Мы застыли на верхних ступеньках лестницы, и я снова обратил внимание на выражение лица Полуночницы. Меня мутило от вида препарированных и собранных по усмотрению Германа Петровича тел, но ее, казалось, это не трогало. На вид ей было максимум лет тридцать – что она пережила в своей жизни, если при виде подобного зрелища она спокойна?

– Париж тысяча девятьсот тридцать пятого, – Полуночница оперлась на перила и отбросила волосы назад. Мне почудились отблески огня. – Десять убийств. Концлагерь в Богдановке в сорок первом, доказанных семнадцать, вряд ли реальная цифра, вы ведь специалист по штучной работе, верно?

Герман Петрович склонил голову, как бы соглашаясь. Полуночница продолжила, а я не сводил глаз с тварей, которые то и дело дергались и шипели, неспособные произнести ни единого настоящего слова. Этот псих, Герман Петрович, то ослаблял, то натягивал поводки, из-за чего эти существа начинали задыхаться и поскуливать.

– Почему же вы исчезли на столько лет, не несли свое извращенное искусство в массы, а осели в далеком российском дальневосточном городе?

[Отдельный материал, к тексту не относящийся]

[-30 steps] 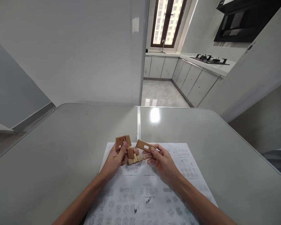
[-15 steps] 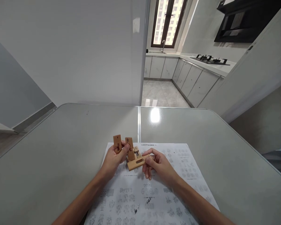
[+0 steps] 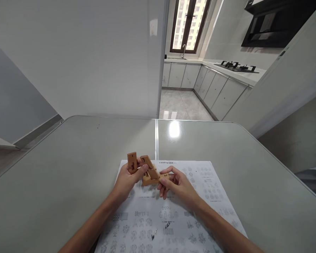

Герман Петрович наконец улыбнулся шире, и один из угрей на его щеке лопнул, испуская несколько капелек бело–желтого гноя:

– Я искал место, где будет легко дышаться, а я получу свободу для творчества. Вы уводите весьма ценный экземпляр. Полагаю, у Светлова большие планы на молодого человека?

– Больной садюга, – вздохнула Полуночница и неожиданно прыгнула вперед.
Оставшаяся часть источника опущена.